━━━ SUPPLIED ENTRIES ━━━

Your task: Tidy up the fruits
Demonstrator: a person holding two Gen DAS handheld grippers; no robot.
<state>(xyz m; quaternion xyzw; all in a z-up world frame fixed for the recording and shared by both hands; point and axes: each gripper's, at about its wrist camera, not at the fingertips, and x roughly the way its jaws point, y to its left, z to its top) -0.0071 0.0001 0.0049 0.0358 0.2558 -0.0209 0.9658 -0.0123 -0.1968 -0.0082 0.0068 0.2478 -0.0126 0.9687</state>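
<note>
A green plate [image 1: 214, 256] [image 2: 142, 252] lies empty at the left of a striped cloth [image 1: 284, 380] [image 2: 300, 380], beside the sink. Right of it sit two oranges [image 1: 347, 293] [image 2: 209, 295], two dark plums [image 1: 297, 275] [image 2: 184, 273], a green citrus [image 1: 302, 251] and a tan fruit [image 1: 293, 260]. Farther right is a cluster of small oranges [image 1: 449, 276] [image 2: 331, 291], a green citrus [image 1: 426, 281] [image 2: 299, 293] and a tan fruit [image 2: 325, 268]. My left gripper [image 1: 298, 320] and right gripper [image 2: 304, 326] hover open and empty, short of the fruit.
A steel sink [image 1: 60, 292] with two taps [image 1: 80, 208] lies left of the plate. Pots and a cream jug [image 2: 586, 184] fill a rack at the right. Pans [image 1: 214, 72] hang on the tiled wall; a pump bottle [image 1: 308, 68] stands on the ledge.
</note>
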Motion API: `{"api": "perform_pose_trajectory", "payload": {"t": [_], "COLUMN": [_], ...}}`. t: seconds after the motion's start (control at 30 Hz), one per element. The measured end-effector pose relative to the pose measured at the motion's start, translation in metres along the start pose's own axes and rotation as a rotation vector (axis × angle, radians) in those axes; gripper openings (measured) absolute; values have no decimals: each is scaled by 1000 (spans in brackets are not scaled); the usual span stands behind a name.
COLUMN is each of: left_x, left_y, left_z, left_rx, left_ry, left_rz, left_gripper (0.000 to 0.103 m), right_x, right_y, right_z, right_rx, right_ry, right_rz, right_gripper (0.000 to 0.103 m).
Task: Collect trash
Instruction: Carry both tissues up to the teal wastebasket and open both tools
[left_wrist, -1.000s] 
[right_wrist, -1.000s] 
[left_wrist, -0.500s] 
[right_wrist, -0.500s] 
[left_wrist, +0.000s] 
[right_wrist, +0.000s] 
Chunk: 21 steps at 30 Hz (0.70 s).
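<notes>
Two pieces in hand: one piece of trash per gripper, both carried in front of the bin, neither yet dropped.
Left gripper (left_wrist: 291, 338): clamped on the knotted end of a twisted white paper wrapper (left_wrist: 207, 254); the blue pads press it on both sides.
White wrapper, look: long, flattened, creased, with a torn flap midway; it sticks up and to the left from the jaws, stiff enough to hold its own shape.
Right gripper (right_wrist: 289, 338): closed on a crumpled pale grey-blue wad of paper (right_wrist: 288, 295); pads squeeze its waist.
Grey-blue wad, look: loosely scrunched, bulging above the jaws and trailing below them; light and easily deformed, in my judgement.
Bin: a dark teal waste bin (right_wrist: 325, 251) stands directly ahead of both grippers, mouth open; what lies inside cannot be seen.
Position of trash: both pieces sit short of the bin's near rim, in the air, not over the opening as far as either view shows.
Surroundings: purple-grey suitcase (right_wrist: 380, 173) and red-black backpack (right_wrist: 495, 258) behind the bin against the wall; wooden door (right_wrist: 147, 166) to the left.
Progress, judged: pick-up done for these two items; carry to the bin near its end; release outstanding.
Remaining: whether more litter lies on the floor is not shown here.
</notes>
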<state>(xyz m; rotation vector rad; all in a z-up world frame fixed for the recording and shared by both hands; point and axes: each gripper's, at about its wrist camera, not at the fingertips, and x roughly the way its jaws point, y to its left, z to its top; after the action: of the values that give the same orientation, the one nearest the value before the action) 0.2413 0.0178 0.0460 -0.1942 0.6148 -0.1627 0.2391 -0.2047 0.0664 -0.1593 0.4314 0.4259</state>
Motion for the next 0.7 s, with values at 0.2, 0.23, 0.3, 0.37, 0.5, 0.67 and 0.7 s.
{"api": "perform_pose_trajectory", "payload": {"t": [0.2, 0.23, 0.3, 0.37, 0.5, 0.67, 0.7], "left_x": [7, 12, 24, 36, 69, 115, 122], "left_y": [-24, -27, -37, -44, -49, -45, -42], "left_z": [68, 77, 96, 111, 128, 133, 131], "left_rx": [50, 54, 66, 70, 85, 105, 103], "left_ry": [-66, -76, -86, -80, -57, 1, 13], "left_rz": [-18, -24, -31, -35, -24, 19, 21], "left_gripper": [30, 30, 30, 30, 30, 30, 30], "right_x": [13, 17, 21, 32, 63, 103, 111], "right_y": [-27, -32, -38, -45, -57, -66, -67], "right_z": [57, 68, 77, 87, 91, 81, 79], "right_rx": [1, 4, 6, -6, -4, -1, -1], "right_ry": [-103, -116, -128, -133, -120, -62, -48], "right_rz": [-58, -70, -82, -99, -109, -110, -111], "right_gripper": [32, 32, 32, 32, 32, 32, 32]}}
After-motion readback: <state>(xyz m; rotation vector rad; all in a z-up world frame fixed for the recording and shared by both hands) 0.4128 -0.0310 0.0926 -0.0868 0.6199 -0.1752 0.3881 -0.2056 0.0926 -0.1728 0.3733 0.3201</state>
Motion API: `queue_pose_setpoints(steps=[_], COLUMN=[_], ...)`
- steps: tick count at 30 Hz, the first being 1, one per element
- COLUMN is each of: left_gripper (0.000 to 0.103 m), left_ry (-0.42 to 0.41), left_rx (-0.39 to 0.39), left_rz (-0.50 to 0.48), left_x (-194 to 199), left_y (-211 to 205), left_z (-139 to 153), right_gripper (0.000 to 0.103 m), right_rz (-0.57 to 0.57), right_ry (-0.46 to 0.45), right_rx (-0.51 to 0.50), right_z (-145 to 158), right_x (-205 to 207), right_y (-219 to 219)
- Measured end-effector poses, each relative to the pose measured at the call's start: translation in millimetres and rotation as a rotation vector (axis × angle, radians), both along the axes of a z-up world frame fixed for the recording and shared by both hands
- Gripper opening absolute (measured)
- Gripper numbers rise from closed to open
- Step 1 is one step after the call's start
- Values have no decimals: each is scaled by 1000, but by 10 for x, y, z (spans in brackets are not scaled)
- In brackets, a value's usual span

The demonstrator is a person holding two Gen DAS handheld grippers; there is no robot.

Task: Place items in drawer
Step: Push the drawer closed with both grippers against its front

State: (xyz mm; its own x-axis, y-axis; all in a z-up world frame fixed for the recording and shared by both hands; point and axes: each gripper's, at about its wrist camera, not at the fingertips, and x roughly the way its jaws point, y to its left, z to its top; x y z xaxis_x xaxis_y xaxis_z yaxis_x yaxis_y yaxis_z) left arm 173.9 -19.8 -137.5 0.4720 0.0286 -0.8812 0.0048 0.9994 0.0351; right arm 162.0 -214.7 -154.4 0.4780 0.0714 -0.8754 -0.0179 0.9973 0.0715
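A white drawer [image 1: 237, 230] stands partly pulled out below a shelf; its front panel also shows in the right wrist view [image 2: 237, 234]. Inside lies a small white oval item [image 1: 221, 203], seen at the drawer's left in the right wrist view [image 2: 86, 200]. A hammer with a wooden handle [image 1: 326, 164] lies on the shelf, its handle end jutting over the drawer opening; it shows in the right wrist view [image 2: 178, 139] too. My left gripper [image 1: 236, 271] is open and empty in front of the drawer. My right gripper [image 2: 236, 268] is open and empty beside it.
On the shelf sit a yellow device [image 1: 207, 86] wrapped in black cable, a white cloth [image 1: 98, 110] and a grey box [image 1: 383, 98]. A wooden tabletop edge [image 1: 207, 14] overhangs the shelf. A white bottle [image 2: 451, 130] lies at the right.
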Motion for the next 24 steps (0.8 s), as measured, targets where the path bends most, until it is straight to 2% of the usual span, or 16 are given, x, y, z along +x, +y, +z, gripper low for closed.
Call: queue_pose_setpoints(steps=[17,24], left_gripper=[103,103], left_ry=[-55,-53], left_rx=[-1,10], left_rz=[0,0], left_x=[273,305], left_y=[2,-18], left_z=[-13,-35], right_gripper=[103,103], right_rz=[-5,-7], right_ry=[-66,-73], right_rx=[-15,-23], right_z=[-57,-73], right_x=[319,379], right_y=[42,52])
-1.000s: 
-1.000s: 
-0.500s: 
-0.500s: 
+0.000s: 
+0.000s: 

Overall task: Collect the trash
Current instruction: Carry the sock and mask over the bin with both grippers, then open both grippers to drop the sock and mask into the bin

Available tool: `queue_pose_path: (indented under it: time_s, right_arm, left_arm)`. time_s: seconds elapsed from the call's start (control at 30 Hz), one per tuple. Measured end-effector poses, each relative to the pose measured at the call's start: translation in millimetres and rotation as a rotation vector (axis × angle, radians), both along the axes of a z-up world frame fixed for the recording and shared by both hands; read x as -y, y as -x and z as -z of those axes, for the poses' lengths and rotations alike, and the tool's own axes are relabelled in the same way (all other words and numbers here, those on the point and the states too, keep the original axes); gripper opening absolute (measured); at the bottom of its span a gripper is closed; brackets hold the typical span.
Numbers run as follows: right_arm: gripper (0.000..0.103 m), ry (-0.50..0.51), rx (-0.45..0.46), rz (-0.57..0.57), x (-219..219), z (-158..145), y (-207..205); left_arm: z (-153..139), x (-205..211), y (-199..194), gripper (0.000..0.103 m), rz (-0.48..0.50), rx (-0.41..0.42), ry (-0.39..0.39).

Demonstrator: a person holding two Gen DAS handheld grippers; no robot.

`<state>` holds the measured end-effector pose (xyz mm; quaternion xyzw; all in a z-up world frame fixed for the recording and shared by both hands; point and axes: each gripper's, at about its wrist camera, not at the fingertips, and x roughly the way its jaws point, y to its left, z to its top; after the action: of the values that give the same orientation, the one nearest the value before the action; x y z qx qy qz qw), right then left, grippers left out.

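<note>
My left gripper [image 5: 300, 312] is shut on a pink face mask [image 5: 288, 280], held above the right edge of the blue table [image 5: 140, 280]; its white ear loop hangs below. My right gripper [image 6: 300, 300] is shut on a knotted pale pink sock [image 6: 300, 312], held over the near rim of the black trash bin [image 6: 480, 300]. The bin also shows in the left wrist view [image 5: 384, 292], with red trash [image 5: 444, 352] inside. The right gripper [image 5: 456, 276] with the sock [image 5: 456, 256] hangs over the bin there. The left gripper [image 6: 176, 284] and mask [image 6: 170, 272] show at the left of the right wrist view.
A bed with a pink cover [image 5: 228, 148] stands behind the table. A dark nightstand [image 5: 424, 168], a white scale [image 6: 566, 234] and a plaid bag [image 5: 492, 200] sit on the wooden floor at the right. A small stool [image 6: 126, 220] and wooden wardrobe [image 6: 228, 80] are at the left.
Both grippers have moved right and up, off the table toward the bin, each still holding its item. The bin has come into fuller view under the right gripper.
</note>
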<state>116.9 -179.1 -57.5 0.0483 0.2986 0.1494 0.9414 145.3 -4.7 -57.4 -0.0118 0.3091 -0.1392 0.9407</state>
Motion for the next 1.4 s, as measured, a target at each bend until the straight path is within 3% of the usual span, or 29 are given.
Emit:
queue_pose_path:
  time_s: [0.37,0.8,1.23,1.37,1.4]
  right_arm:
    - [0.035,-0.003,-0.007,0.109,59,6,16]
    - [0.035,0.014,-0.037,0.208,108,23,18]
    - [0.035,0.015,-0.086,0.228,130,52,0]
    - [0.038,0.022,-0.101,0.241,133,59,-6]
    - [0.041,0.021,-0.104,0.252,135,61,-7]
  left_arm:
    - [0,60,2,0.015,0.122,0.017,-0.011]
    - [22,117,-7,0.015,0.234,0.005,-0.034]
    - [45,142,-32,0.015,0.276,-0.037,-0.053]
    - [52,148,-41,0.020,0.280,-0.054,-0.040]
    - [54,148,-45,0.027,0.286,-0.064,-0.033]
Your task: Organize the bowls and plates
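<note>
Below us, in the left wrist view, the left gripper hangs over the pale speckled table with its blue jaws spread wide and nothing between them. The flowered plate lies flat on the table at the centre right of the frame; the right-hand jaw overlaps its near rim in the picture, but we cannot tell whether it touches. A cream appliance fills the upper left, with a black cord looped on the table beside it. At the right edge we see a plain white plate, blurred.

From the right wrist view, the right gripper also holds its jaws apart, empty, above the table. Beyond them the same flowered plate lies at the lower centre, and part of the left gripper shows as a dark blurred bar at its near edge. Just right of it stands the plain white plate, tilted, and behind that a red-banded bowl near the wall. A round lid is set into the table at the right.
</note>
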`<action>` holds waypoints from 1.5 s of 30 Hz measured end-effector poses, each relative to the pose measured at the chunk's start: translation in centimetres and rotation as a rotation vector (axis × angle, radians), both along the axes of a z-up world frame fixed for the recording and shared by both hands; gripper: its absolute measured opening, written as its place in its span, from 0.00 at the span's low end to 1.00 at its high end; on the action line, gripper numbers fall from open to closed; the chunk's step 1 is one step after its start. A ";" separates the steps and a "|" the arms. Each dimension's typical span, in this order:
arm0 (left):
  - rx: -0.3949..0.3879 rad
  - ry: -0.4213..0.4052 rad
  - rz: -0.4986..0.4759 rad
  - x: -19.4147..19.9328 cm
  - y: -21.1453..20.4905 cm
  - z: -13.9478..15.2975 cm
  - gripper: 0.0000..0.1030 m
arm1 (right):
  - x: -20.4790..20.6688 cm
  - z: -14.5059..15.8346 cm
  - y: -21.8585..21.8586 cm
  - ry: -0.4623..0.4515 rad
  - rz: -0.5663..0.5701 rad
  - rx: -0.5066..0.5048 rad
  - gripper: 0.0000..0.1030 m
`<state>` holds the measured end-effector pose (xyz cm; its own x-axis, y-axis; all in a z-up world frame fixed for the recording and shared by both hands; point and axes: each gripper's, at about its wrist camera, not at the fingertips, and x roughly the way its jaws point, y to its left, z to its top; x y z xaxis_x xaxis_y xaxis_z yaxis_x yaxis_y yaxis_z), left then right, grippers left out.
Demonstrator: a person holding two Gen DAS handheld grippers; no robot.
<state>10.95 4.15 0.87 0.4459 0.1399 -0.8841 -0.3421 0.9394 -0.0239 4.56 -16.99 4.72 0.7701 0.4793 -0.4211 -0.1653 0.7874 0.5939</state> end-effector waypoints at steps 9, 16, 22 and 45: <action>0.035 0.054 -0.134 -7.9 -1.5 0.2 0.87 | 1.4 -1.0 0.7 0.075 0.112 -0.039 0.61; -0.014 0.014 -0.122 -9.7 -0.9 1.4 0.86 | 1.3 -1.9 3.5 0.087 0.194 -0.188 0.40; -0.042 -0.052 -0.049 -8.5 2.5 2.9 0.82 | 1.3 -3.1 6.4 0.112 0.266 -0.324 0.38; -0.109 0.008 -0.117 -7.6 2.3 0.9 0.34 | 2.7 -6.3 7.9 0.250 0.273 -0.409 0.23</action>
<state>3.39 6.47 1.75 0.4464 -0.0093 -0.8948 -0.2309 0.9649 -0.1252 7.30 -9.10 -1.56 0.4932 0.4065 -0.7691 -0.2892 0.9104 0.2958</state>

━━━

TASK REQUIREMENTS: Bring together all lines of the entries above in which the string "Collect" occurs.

COMPLETED EXERCISE:
Task: Collect trash
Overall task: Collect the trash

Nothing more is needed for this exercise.